> [WHAT TO DO]:
Without the pictures, set down every line of the data exactly.

....

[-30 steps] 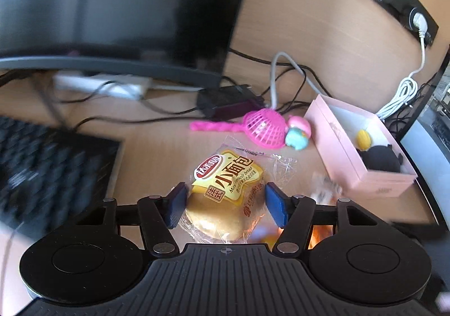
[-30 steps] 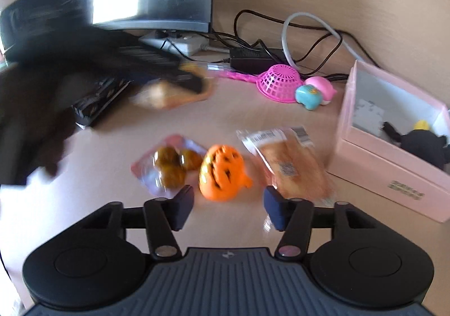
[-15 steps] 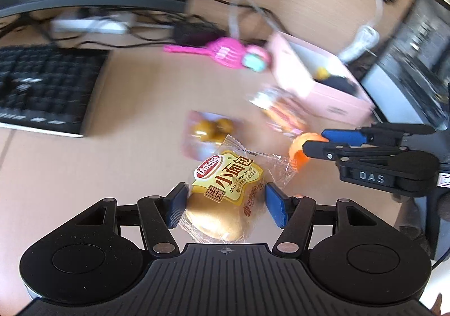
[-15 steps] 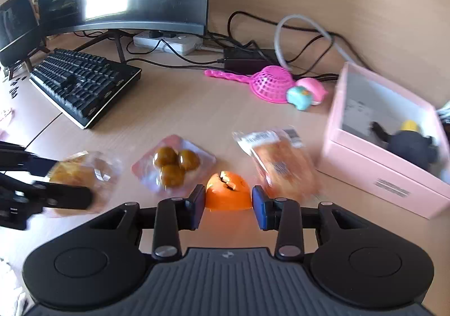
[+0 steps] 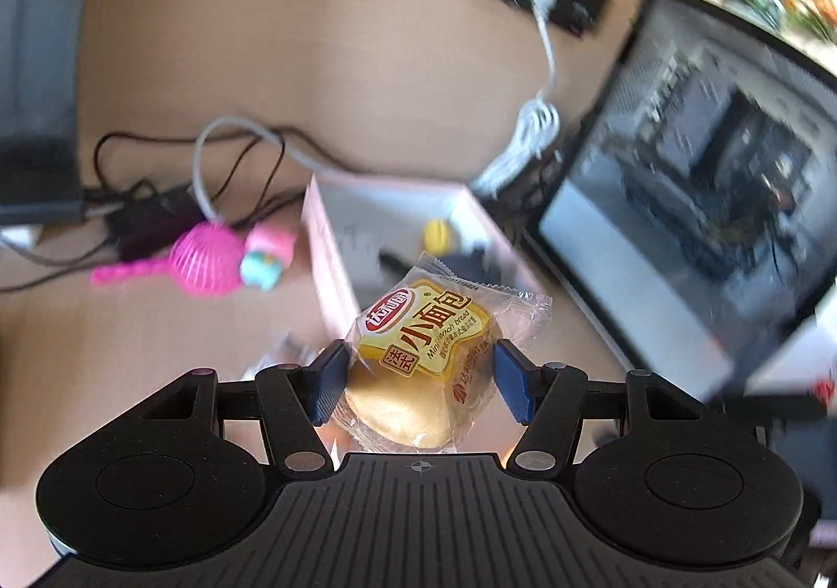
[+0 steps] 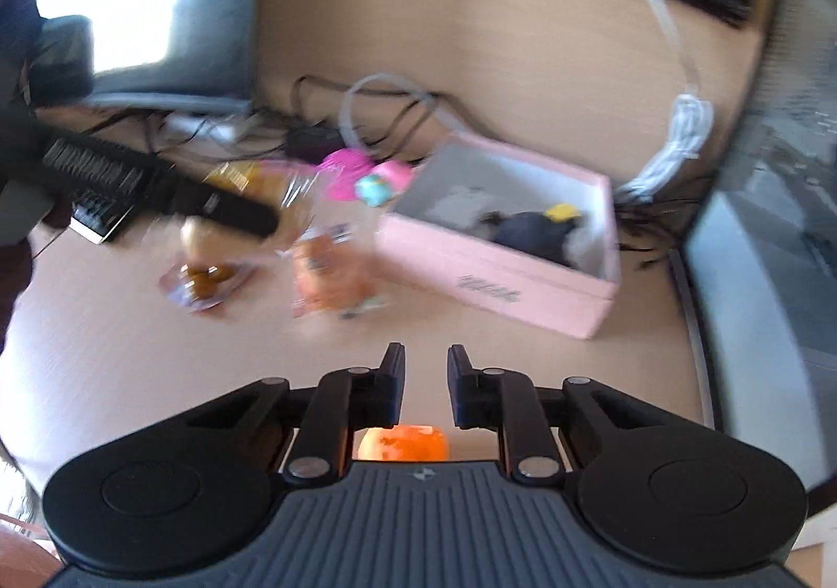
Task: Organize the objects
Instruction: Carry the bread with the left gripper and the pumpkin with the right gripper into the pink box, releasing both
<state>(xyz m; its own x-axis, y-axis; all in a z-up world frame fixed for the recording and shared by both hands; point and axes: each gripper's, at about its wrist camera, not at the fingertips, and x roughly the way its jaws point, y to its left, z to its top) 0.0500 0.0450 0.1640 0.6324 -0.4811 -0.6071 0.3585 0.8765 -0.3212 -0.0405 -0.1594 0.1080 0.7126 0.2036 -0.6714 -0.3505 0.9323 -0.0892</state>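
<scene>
My left gripper is shut on a yellow packaged mini bread and holds it in the air in front of the open pink box. The box holds a black toy with a yellow part. My right gripper has its jaws nearly together; an orange pumpkin toy shows low behind the fingers, and I cannot tell if it is held. In the right wrist view the left gripper is a blurred dark bar carrying the bread.
A pink net scoop and a pink-and-teal toy lie left of the box. An orange snack packet and a packet of brown balls lie on the desk. Cables, a keyboard and monitors surround them.
My left gripper has swung up and right with the bread, toward the pink box. My right gripper closed around the orange pumpkin toy and lifted away from the desk.
</scene>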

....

> [EXERCISE ANSWER]:
[-30 steps] 
[-30 steps] 
[-15 steps] 
[-15 steps] 
[+0 steps] 
[+0 steps] 
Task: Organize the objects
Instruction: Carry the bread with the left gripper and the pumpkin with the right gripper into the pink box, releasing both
<state>(xyz m; its own x-axis, y-axis; all in a z-up world frame fixed for the recording and shared by both hands; point and axes: each gripper's, at about its wrist camera, not at the fingertips, and x roughly the way its jaws point, y to its left, z to its top) 0.0500 0.0450 0.1640 0.6324 -0.4811 -0.6071 0.3585 0.8765 -0.3212 -0.0405 -0.1594 0.1080 0.7126 0.2036 -0.6714 -0.3505 0.9323 -0.0892</state>
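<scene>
My left gripper is shut on a yellow packaged mini bread and holds it in the air in front of the open pink box. The box holds a black toy with a yellow part. My right gripper has its jaws nearly together; an orange pumpkin toy shows low behind the fingers, and I cannot tell if it is held. In the right wrist view the left gripper is a blurred dark bar carrying the bread.
A pink net scoop and a pink-and-teal toy lie left of the box. An orange snack packet and a packet of brown balls lie on the desk. Cables, a keyboard and monitors surround them.
My left gripper has swung up and right with the bread, toward the pink box. My right gripper closed around the orange pumpkin toy and lifted away from the desk.
</scene>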

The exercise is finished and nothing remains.